#### Try it:
Reply with one number, the count of lines below that contain the string "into".

#### Study material:
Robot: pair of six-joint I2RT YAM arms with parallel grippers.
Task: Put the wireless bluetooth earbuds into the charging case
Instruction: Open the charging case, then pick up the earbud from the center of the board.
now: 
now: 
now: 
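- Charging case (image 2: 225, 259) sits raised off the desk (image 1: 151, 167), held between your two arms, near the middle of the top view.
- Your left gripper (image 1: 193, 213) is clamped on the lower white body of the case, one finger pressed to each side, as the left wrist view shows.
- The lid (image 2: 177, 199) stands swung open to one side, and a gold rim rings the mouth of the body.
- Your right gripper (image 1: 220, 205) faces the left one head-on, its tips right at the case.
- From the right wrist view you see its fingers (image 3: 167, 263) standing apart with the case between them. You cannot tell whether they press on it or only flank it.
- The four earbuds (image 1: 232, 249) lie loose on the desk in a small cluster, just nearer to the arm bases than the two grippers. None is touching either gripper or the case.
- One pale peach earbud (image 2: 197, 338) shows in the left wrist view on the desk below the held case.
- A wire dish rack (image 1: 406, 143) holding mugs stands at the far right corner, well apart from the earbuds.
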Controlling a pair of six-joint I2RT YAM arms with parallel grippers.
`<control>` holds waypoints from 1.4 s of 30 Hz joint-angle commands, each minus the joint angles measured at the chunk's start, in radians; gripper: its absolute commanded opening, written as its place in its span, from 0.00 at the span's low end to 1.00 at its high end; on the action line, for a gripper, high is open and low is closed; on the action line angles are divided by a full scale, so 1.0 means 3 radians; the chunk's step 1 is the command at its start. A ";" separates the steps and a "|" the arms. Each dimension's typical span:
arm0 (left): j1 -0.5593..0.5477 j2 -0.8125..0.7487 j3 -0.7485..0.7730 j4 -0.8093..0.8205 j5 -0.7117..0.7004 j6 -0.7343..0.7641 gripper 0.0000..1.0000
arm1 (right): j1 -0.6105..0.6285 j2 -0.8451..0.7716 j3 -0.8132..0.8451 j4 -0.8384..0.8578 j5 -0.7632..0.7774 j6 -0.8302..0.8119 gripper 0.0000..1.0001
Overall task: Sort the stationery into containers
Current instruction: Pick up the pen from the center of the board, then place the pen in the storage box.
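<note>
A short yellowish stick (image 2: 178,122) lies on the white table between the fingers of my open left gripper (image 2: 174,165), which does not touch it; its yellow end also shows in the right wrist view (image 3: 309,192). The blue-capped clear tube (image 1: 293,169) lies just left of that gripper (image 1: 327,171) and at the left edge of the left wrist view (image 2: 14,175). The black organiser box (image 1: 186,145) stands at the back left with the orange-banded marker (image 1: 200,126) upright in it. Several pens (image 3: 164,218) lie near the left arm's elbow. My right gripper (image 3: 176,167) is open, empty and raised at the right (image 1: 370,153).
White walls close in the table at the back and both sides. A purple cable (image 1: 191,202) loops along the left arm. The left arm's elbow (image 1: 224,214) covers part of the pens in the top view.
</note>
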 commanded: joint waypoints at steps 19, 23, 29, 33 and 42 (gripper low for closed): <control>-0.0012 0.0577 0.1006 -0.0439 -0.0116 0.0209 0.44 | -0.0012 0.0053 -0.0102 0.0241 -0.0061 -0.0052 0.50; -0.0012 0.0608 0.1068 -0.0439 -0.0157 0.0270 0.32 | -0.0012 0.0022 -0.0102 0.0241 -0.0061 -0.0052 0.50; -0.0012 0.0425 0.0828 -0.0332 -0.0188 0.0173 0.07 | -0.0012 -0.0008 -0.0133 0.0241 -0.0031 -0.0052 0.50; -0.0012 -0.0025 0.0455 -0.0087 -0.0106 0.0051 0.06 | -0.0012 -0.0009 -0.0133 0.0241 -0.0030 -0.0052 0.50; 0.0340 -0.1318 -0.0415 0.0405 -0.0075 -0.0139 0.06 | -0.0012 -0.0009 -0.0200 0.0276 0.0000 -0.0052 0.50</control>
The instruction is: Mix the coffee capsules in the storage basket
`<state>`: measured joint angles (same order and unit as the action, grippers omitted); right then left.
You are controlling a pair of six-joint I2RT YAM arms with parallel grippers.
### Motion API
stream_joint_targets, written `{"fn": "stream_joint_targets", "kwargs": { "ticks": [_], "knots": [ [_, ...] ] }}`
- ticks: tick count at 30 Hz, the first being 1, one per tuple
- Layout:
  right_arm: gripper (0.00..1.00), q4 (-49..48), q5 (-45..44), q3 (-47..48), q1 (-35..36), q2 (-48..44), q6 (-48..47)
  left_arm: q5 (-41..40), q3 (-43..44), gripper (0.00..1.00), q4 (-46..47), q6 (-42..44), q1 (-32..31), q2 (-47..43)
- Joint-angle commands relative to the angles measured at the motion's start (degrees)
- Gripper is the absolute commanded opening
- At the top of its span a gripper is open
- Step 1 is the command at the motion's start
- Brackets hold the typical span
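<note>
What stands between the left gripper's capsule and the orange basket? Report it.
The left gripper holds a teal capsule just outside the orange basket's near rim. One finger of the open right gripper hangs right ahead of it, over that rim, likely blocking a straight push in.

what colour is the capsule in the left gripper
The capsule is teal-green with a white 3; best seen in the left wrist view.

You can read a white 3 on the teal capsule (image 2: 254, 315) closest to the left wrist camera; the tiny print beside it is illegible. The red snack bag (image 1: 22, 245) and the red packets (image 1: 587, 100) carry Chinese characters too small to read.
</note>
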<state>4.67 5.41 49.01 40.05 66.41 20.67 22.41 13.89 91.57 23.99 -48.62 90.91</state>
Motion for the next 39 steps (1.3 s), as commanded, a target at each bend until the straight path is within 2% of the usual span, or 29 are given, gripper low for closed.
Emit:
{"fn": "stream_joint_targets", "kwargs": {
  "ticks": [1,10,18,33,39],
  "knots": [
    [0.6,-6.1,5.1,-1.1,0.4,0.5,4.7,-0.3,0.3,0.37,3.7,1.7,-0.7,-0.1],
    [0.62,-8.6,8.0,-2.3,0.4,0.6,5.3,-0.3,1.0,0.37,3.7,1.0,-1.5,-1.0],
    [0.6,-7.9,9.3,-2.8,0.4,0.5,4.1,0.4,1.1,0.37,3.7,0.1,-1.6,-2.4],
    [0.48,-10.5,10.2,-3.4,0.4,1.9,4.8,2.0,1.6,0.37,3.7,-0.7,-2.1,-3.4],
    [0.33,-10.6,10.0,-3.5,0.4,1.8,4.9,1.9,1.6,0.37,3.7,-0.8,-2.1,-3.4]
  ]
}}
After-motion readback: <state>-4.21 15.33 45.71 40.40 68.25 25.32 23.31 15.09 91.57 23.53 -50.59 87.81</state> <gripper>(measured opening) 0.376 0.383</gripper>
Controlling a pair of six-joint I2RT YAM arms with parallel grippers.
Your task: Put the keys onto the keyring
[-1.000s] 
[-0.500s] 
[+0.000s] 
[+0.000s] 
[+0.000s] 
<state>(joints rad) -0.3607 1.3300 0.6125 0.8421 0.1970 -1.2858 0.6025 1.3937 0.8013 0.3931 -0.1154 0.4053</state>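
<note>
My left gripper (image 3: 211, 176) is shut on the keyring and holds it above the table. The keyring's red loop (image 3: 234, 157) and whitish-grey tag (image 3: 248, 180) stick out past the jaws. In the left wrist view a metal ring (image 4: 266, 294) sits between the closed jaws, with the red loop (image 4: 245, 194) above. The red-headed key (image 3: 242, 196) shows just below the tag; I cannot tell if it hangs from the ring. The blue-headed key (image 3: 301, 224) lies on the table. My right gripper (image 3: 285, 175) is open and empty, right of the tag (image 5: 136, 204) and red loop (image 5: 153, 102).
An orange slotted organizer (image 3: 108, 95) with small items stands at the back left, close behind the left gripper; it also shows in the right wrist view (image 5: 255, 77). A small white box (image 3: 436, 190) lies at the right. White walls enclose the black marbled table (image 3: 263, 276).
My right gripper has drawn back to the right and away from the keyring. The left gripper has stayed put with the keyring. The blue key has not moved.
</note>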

#### Answer to this exercise:
2